Olha... quem ouviu o programa de Jota Silva na última segunda-feira sabe que o negócio foi diferente. Ninguém esperava ver a secretária de Obras, Viviane Facundes, ali no estúdio, ainda mais depois de tanto fogo cruzado entre o comunicador e a gestão do padre Joselito. Foi uma daquelas entrevistas que o povo comenta até no café da manhã do outro dia.
Pra quem acompanha a política de Gravatá, sabe que Jota já foi muito próximo do governo, sempre abrindo espaço para os secretários, elogiando o padre e a turma da prefeitura. Mas, de uns tempos pra cá, o tom mudou. Vieram as críticas, as cobranças e até algumas alfinetadas pesadas contra a gestão, inclusive contra a própria Viviane.
Aí vem ela, de surpresa, encara o microfone e fala na lata. Não fugiu de pergunta nenhuma. Disse que sofre perseguição, que está num espaço dominado por homens e que, mesmo assim, tá entregando resultado. Falou com firmeza, olhando pra frente, sem se enrolar.

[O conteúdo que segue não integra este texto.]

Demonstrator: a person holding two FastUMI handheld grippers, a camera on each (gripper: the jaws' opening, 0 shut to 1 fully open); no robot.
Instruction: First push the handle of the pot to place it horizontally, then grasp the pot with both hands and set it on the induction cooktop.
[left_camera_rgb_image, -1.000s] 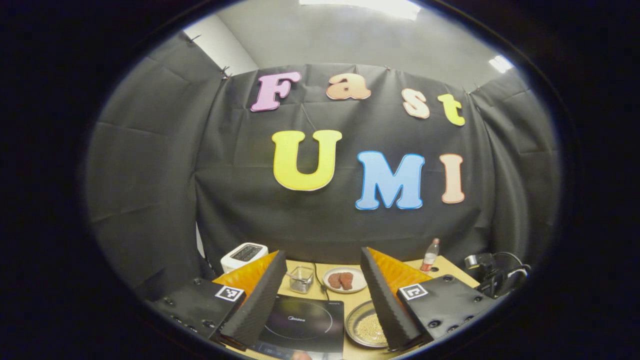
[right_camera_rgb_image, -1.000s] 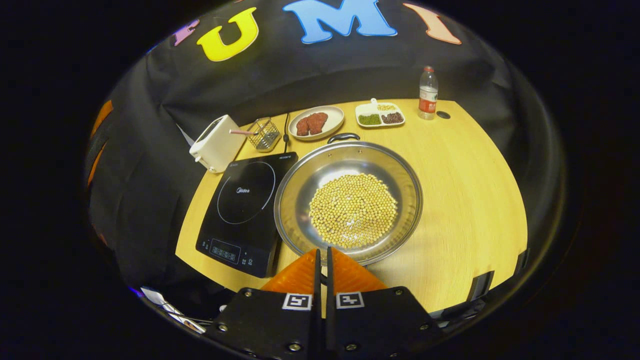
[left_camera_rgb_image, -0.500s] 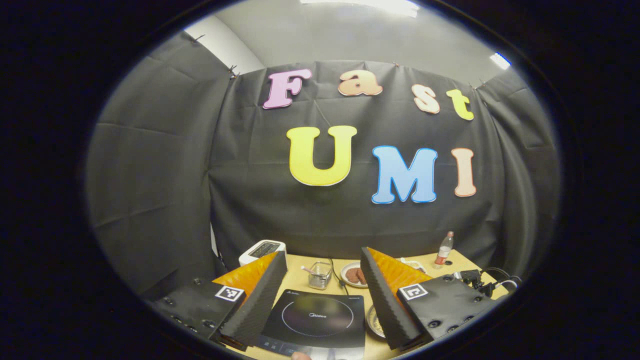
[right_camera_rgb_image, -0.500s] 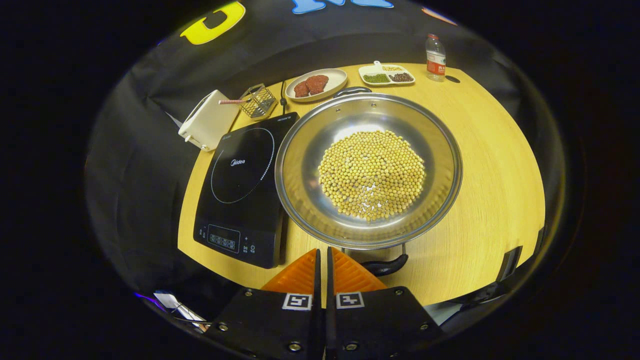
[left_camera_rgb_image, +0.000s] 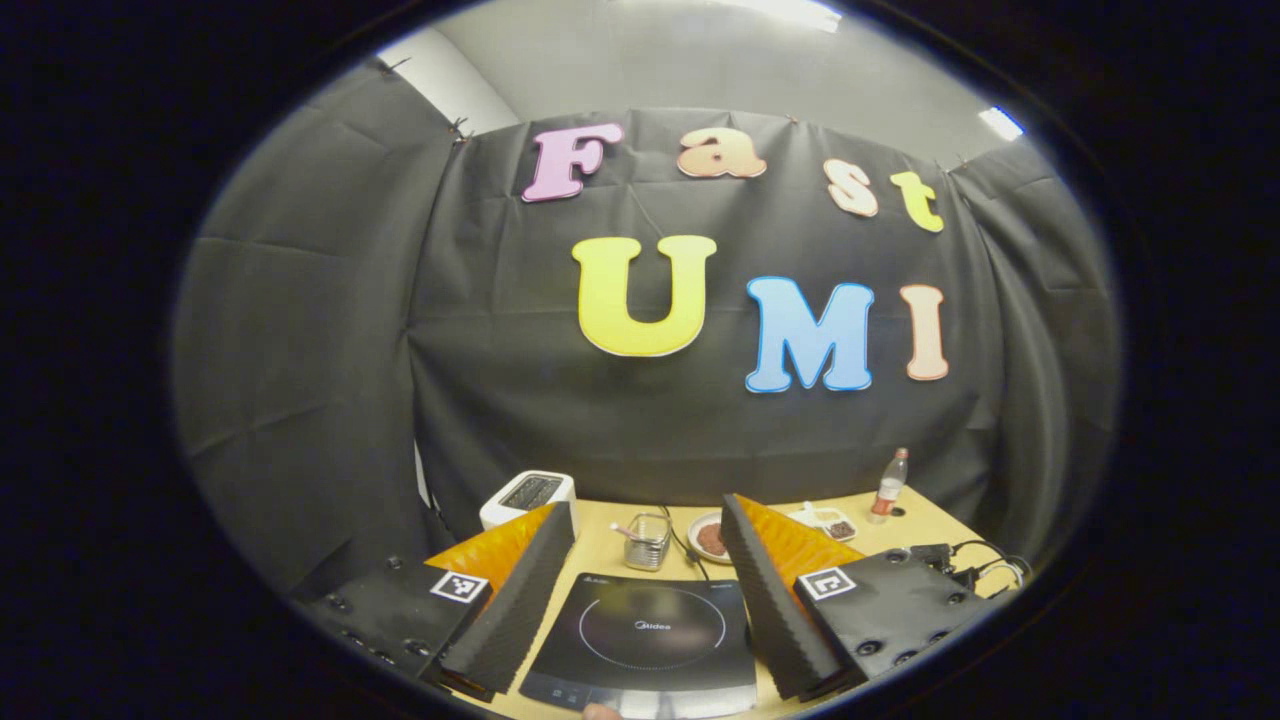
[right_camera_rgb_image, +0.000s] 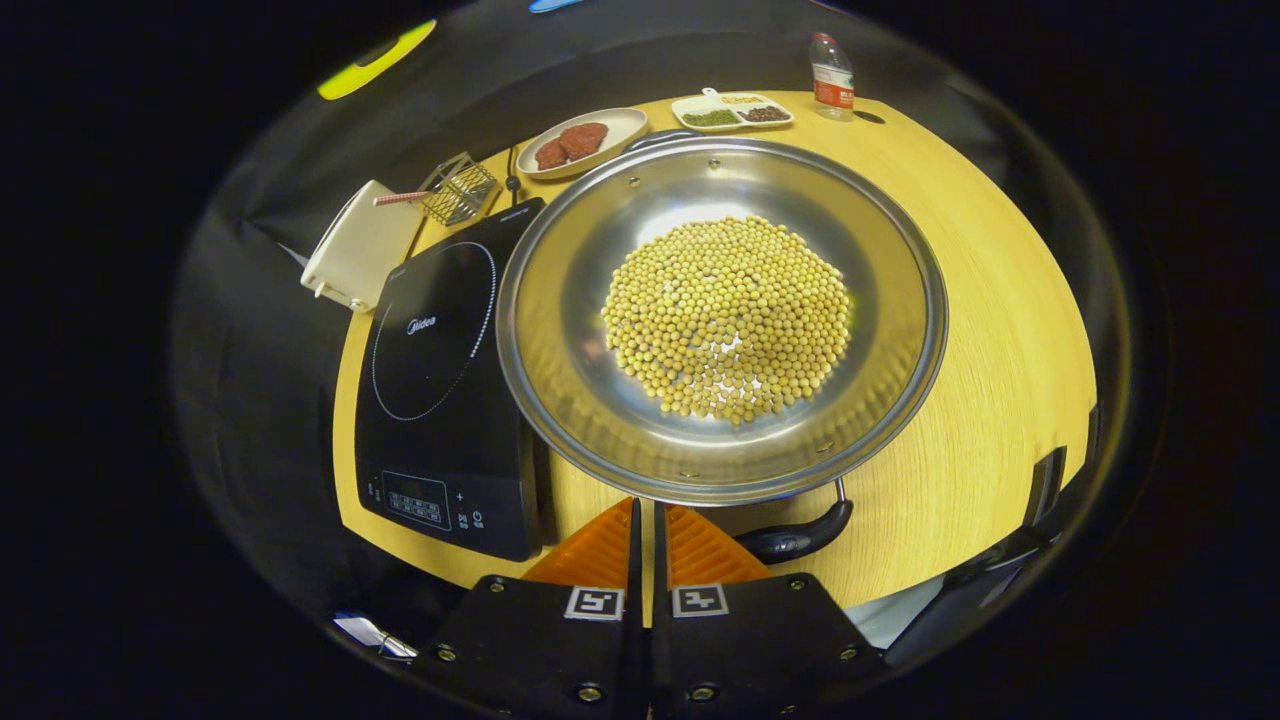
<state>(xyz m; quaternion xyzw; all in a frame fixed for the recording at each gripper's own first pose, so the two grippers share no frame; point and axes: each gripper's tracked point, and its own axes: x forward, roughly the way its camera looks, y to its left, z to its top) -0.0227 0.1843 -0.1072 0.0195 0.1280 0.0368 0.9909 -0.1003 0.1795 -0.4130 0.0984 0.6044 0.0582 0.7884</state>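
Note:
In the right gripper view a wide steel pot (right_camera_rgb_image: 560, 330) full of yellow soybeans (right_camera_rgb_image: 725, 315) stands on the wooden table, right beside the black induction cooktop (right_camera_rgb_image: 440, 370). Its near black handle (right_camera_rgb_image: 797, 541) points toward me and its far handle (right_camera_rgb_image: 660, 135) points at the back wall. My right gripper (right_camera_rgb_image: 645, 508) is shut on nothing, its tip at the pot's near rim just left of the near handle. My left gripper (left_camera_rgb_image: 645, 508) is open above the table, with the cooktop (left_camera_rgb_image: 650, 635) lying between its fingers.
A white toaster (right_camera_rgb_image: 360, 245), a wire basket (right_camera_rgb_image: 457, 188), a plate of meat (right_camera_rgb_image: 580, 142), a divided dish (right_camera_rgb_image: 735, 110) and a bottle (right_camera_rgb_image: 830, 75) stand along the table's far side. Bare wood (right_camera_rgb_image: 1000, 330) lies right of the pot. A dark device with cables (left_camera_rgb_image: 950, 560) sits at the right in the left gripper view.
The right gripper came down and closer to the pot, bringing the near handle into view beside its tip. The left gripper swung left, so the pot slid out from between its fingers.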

E quando Jota elogiou dizendo que ela tá “preparadíssima pra ser candidata a deputada estadual em 2026” Viviane respondeu direto: “Eu não sou candidata hoje. Meu foco hoje é trabalhar e continuar fazendo o bem pelo povo de Gravatá.”
Mas quem entende de política sabe: quando alguém diz que “no momento” não é candidata, é porque o tabuleiro já começou a se mexer. A fala dela incomodou muita gente. Principalmente quando mandou essa:
“O que existe hoje são pessoas desequilibradas, que não têm conteúdo, não têm propriedade, não têm ética e nem moral pra falar do que vem sendo feito em Gravatá.”
E olha que não é a primeira vez que uma entrevista no programa de Jota Silva vira assunto em Gravatá. Quem não lembra do vereador Bruno Sales, que foi ao programa cheio de confiança e acabou sendo expulso do estúdio após discordar do radialista? Aquilo ali foi um divisor de águas e desperta em muitos o medo de ser entrevistado. Uma palavra atravessada e o debate desandou.
Mas é justamente aí que está o papel da imprensa: mostrar os fatos, cobrar, questionar e, acima de tudo, dar espaço pra quem pensa diferente.
Nesse ponto, Jota acertou em cheio ao levar Viviane para a entrevista e Viviane também acertou em ir. Foi um gesto de coragem dos dois lados. É isso que mostra que a democracia está amadurecendo, principalmente aqui em Gravatá, onde o debate político ainda precisa evoluir muito.
Logo depois da entrevista, vereadores próximos a Jota correram pras redes pra gravar vídeos criticando a gestão, tipo pra deixar claro: “não estamos com Viviane nem com o governo”.
Mas uma coisa é certa: Viviane vem crescendo. Pode até não ser candidata agora, mas tá jogando o jogo certo. No marketing e na coragem, tá fazendo gol atrás de gol.
Gravatá, que sempre cobrou mais mulheres autênticas na política, parece ter encontrado uma que fala o que pensa e não se esconde atrás de ninguém. E isso, goste ou não, mexe com o ego de muito homem que se acostumou a mandar e não gosta de dividir espaço.
Na política, o jogo vira rápido. Hoje é crítica, amanhã é aplauso. E essa entrevista mostrou que quem tem coragem, se destaca e quem fala com o povo, conquista respeito.